2. OS EFEITOS DA EMENDA CONSTITUCIONAL Nº 72/2013

O Direito do Trabalho é fruto dos movimentos observados no século XIX na luta contra a mão de obra explorada dos assalariados por seus empregadores. Nesse mesmo contexto, esses tornaram-se mais ávidos e ricos com a crescente produção nas fábricas e novos mercados. Por sua vez, para Miguel Reale o direito é dinâmico, que se finda de acordo com o desenvolvimento da vida em sociedade:

O surgimento do direito do trabalho deu-se em consequência dos problemas sociais que antecederam a revolução industrial e, de condições que viabilizasse a garantia de dignidade ao trabalhador, assim como, de normas disciplinadoras. Desta feita, o interesse coletivo se sobrepôs ao individual.

(...) a solidariedade humana é, historicamente, um produto do medo resulta da necessidade de defesa contra os inimigos comuns, feras ou homens. Daí vem que, e qualquer sociedade humana, desde que a pressão de um grande perigo social deixe progressivamente de se fazer sentir, as formas objetivas da solidariedade se reduzem, pouco a pouco, e cada vez mais, às expressões redimentares. Paralelamente as formas subjetivas decaem e se vão tornando em simples sentimento de grupo inicial cada vez restrito, tendo a circunscrever-se pequeno ambiente dos sentimentos intrafamiliares (VIANNA, 1987).

Sobreleva notar que, os trabalhadores domésticos em pleno século XXI ainda persistem na luta pela conquista da igualdade de direitos e reconhecimento profissional. O processo de transformação e desenvolvimento social perpassa pela dignidade do indivíduo nas suas relações no grupo em que está inserido no cotidiano.

Nesta perspectiva, abordar os princípios de dignidade e igualdade nas relações de emprego dos empregados domésticos em relação às demais classes de trabalhadores, revela-se a primazia de uma realidade muito diferente do disposto no artigo 5º da Carta Maior, assim como, se sobrepõe aos fundamentos federativos da cidadania, da dignidade humana e dos valores sociais do trabalho e da livre iniciativa, referente à discrepância de direitos previstos para os empregados domésticos até março de 2013 pela Constituição Cidadã e pela legislação específica.

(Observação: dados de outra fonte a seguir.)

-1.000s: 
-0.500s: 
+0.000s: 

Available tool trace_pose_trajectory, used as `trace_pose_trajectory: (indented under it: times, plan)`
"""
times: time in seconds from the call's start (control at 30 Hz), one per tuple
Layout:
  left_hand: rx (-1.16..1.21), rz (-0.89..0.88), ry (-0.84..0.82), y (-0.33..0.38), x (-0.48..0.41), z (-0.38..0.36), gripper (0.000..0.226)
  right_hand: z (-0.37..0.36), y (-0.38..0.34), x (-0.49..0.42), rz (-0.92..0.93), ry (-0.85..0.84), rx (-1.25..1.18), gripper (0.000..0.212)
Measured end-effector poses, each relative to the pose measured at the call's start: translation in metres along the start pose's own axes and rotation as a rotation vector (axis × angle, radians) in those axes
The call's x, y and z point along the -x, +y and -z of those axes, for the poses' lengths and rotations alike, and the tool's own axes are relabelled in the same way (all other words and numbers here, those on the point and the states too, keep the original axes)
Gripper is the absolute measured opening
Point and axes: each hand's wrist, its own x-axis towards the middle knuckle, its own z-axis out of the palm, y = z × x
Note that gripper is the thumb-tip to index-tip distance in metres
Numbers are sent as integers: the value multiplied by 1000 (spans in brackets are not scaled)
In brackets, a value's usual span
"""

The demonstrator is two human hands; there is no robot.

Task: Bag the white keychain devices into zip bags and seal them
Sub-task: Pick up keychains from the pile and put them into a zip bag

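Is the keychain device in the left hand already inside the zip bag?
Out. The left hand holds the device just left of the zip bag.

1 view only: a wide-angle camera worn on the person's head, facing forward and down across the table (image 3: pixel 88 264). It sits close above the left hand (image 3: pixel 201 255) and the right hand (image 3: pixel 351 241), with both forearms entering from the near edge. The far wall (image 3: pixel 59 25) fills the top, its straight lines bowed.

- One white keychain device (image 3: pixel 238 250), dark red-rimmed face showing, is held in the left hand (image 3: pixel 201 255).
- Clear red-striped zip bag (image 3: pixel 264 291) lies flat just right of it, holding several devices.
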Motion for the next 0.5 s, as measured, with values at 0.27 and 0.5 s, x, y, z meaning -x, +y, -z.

Por seu turno, é mister observar que o Decreto-Lei nº 5.452 de 1º de maio de 1943, no governo de Getúlio Vargas, aprovou a Consolidação das Leis do Trabalho (CLT), importante conjunto de disposições trabalhistas e garantias para o trabalhador.

Todavia, a presente consolidação tornou órfã a categoria de homens e mulheres que prestam serviços residenciais no País, ou seja, em seu artigo 7º prevê que os preceitos constantes na citada CLT não se aplica, alínea “a”, aos empregados domésticos, assim considerados, de um modo geral, os que prestam serviços de natureza não econômica à pessoa ou à família, no âmbito residencial.

Por sua vez, para Arraes (2013, p. 23) empregado doméstico “é aquele que presta serviços de natureza rotineira, cujas tarefas não geram lucro para o patrão ou a família dentro da casa deles.” Nesta seara, Martins (2002, p. 12) registra que:

O trabalho doméstico não dispunha de regulamentação específica, aplicando-se certos preceitos do Código Civil, no que diz respeito a locação de serviços, o Decreto nº 16.107, de 30.07.1923, regulou os serviços dos domésticos, especialmente quais seriam esses trabalhadores.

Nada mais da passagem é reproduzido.